=== WHAT IS REQUIRED ===
Output each line of the data below exactly, omitting any image.

=== INFORMATION PROVIDED ===
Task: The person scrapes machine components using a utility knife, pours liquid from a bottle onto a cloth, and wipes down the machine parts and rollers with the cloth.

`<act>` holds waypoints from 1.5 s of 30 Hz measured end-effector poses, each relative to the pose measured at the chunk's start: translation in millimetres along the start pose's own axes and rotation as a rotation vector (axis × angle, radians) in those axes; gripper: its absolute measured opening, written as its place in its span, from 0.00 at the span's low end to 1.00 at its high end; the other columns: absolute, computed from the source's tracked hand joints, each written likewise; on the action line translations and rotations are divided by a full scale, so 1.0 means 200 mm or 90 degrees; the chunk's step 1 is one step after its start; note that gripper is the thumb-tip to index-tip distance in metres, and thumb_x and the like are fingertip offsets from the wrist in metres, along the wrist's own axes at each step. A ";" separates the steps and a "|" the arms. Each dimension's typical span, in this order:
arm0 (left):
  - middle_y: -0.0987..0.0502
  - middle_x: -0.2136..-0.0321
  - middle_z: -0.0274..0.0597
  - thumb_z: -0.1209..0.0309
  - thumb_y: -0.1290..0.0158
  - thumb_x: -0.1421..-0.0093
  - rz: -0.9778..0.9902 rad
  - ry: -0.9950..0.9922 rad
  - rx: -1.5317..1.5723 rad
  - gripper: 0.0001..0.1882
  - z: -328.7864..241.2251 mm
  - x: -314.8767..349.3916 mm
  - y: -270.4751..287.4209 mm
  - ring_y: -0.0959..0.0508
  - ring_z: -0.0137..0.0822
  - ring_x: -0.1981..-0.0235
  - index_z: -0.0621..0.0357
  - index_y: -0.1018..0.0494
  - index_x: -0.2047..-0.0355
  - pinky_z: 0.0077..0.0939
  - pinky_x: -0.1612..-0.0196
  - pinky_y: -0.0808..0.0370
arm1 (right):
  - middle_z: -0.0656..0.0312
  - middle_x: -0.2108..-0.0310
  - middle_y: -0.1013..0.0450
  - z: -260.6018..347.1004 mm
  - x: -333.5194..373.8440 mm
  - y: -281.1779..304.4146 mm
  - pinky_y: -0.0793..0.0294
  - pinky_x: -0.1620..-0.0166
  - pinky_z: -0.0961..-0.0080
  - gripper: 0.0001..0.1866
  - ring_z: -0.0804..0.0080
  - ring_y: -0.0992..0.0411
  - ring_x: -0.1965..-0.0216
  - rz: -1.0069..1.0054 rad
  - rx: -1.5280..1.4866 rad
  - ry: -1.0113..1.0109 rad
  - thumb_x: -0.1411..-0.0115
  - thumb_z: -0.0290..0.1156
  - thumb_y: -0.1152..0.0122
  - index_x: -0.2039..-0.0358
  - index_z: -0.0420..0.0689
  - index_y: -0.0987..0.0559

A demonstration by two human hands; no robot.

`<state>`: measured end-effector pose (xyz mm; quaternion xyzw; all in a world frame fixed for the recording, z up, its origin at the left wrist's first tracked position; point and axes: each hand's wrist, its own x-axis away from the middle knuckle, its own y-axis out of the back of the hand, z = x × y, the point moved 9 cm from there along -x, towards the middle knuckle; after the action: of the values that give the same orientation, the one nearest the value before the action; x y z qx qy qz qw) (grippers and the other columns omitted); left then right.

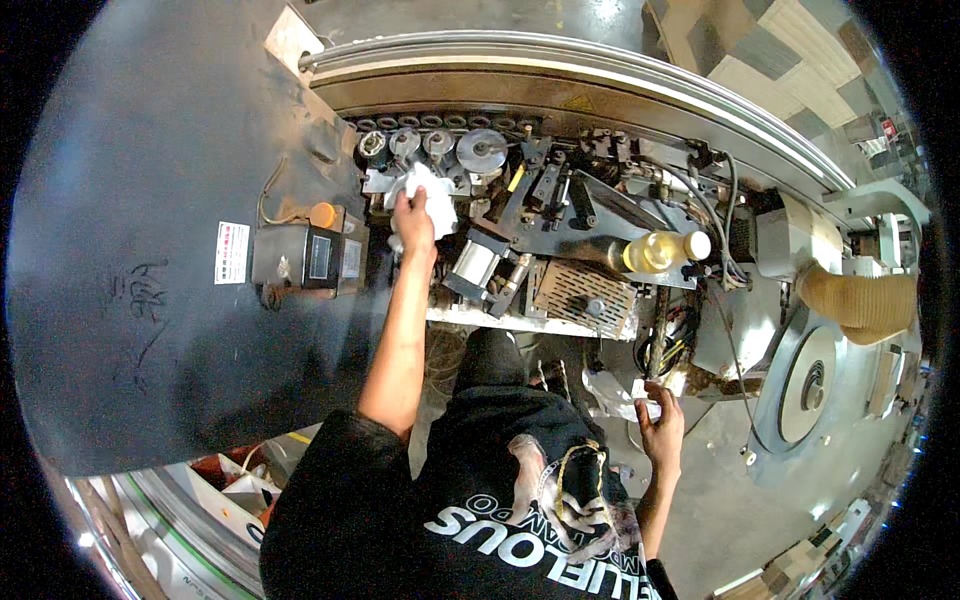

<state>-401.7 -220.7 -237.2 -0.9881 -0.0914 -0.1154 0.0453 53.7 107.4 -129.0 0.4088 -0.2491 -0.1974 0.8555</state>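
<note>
My left hand is closed on a crumpled white cloth, pressing it against the machine just below a row of round metal rollers. Under and around the cloth, some of the metal parts are hidden. Lower and to the right, my right hand is by the machine's front edge, its fingers bent and the thumb apart from them. A small white piece shows beside its fingertips; whether they touch it I cannot tell. Close to that hand hangs crumpled clear-white plastic.
A clear bottle of yellow liquid with a white cap lies on the machine, right of a metal cylinder and a slotted plate. A dark panel fills the left. A ribbed hose and a large round reel stand right.
</note>
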 end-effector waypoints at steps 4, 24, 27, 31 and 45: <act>0.21 0.57 0.44 0.66 0.49 0.31 0.098 -0.025 -0.172 0.21 0.07 -0.26 -0.18 0.24 0.36 0.55 0.66 0.31 0.42 0.33 0.50 0.29 | 0.51 0.55 0.22 0.17 -0.10 -0.15 0.26 0.49 0.65 0.17 0.55 0.23 0.53 0.029 0.016 -0.033 0.41 0.27 0.35 0.51 0.38 0.22; 0.20 0.60 0.37 0.69 0.51 0.31 0.169 -0.024 -0.037 0.15 -0.36 0.02 -0.16 0.25 0.27 0.60 0.67 0.26 0.50 0.25 0.52 0.29 | 0.49 0.52 0.23 0.57 -0.55 -0.16 0.27 0.47 0.61 0.21 0.49 0.25 0.50 -0.008 -0.079 0.072 0.42 0.30 0.33 0.48 0.41 0.23; 0.19 0.60 0.39 0.69 0.48 0.31 0.422 -0.088 -0.201 0.16 -0.50 0.34 -0.41 0.24 0.27 0.61 0.69 0.27 0.49 0.24 0.55 0.27 | 0.50 0.45 0.27 0.72 -0.58 -0.04 0.29 0.43 0.61 0.31 0.50 0.28 0.44 -0.089 -0.133 0.133 0.45 0.35 0.29 0.42 0.41 0.27; 0.18 0.69 0.53 0.70 0.44 0.36 0.729 -0.146 -0.417 0.14 -0.38 0.86 -0.86 0.19 0.34 0.68 0.69 0.24 0.56 0.30 0.62 0.24 | 0.52 0.40 0.31 0.79 -0.60 0.16 0.35 0.36 0.57 0.41 0.51 0.33 0.39 -0.168 -0.165 0.323 0.48 0.43 0.27 0.37 0.42 0.33; 0.19 0.67 0.44 0.65 0.44 0.34 0.901 0.020 -0.323 0.12 1.00 2.84 -1.84 0.19 0.34 0.64 0.64 0.24 0.60 0.28 0.59 0.25 | 0.53 0.65 0.23 -1.34 0.75 0.51 0.25 0.58 0.62 0.12 0.51 0.24 0.62 -0.341 -0.155 -0.260 0.47 0.30 0.31 0.62 0.42 0.20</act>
<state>115.7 258.8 -271.4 -0.7890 0.5958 -0.0907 -0.1194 344.0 247.0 -153.5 0.3065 -0.2740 -0.5204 0.7485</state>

=== TASK RESULT ===
Task: The person scrapes machine components using a utility knife, pours liquid from a bottle onto a cloth, and wipes down the machine parts and rollers with the cloth.

`<act>` holds waypoints from 1.5 s of 30 Hz measured end-effector poses, each relative to the pose measured at the chunk's start: translation in millimetres along the start pose's own axes and rotation as a rotation vector (axis × angle, radians) in those axes; gripper: its absolute measured opening, written as its place in its span, from 0.00 at the span's low end to 1.00 at its high end; the other columns: absolute, computed from the source's tracked hand joints, each written likewise; on the action line translations and rotations are divided by a full scale, so 1.0 means 200 mm or 90 degrees; the chunk's step 1 is one step after its start; note that gripper is the thumb-tip to index-tip distance in metres, and thumb_x and the like are fingertip offsets from the wrist in metres, along the wrist's own axes at each step. A ";" separates the steps and a "|" the arms. Each dimension's typical span, in this order:
arm0 (left):
  - middle_y: -0.0987..0.0502
  - middle_x: -0.2136..-0.0321
  - middle_z: -0.0274..0.0597
  - thumb_z: -0.1209..0.0309
  - thumb_y: -0.1290..0.0158
  - thumb_x: -0.1421..-0.0093
  - rz: -0.9778..0.9902 rad
  - ry: -0.9950..0.9922 rad
  - rx: -1.5317..1.5723 rad
  - gripper: 0.0001..0.1882
  - z: -328.7864..241.2251 mm
  - x: -314.8767..349.3916 mm
  - y: -270.4751..287.4209 mm
  - ring_y: -0.0959..0.0508
  - ring_z: -0.0137..0.0822
  - ring_x: -0.1981..-0.0235
  - index_z: -0.0621..0.0357
  - index_y: -0.1018..0.0494
  - index_x: -0.2047..-0.0355
  - pinky_z: 0.0077..0.0939
  - pinky_x: -0.1612..-0.0196
  - pinky_y: -0.0808..0.0370
arm1 (right):
  - middle_z: -0.0656..0.0312
  - middle_x: -0.2108..-0.0310
  - middle_y: -0.1013..0.0450
  - z: -260.6018..347.1004 mm
  - x: -333.5194..373.8440 mm
  - y: -281.1779..304.4146 mm
  - pinky_y: -0.0793..0.0294
  - pinky_x: -0.1620..-0.0166
  - pinky_z: -0.0961..-0.0080
  - gripper: 0.0001..0.1866
  - ring_z: -0.0804..0.0080
  - ring_y: -0.0992..0.0411
  - ring_x: -0.1965..-0.0216
  - rz: -1.0069..1.0054 rad
  - rx: -1.5280..1.4866 rad
  - ry: -1.0113..1.0109 rad
  - thumb_x: -0.1411..-0.0115
  - thumb_z: -0.0290..0.1156
  - thumb_y: -0.1152..0.0122
  - index_x: -0.2039..-0.0358
  - index_z: -0.0420..0.0689
  - index_y: -0.0987..0.0559

A demonstration by two human hands; no robot.

`<state>`: measured end-effector pose (xyz mm; quaternion xyzw; all in a world frame fixed for the recording, z up, its origin at the left wrist's first tracked position; point and axes: each hand's wrist, its own x-axis away from the middle knuckle, its own y-axis out of the back of the hand, z = x × y, the point moved 9 cm from there along -x, towards the middle knuckle; after the action: of the values that give the same orientation, the one nearest the value before the action; x y z qx qy qz qw) (grippers and the other columns omitted); left then right.


<state>-401.7 -220.7 -237.2 -0.9881 -0.0914 -0.1154 0.0453 53.7 107.4 -129.0 0.4088 -0.2491 -0.1974 0.8555</state>
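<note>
My left hand is closed on a crumpled white cloth, pressing it against the machine just below a row of round metal rollers. Under and around the cloth, some of the metal parts are hidden. Lower and to the right, my right hand is by the machine's front edge, its fingers bent and the thumb apart from them. A small white piece shows beside its fingertips; whether they touch it I cannot tell. Close to that hand hangs crumpled clear-white plastic.
A clear bottle of yellow liquid with a white cap lies on the machine, right of a metal cylinder and a slotted plate. A dark panel fills the left. A ribbed hose and a large round reel stand right.
</note>
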 end-effector waypoints at steps 4, 24, 27, 31 and 45: <act>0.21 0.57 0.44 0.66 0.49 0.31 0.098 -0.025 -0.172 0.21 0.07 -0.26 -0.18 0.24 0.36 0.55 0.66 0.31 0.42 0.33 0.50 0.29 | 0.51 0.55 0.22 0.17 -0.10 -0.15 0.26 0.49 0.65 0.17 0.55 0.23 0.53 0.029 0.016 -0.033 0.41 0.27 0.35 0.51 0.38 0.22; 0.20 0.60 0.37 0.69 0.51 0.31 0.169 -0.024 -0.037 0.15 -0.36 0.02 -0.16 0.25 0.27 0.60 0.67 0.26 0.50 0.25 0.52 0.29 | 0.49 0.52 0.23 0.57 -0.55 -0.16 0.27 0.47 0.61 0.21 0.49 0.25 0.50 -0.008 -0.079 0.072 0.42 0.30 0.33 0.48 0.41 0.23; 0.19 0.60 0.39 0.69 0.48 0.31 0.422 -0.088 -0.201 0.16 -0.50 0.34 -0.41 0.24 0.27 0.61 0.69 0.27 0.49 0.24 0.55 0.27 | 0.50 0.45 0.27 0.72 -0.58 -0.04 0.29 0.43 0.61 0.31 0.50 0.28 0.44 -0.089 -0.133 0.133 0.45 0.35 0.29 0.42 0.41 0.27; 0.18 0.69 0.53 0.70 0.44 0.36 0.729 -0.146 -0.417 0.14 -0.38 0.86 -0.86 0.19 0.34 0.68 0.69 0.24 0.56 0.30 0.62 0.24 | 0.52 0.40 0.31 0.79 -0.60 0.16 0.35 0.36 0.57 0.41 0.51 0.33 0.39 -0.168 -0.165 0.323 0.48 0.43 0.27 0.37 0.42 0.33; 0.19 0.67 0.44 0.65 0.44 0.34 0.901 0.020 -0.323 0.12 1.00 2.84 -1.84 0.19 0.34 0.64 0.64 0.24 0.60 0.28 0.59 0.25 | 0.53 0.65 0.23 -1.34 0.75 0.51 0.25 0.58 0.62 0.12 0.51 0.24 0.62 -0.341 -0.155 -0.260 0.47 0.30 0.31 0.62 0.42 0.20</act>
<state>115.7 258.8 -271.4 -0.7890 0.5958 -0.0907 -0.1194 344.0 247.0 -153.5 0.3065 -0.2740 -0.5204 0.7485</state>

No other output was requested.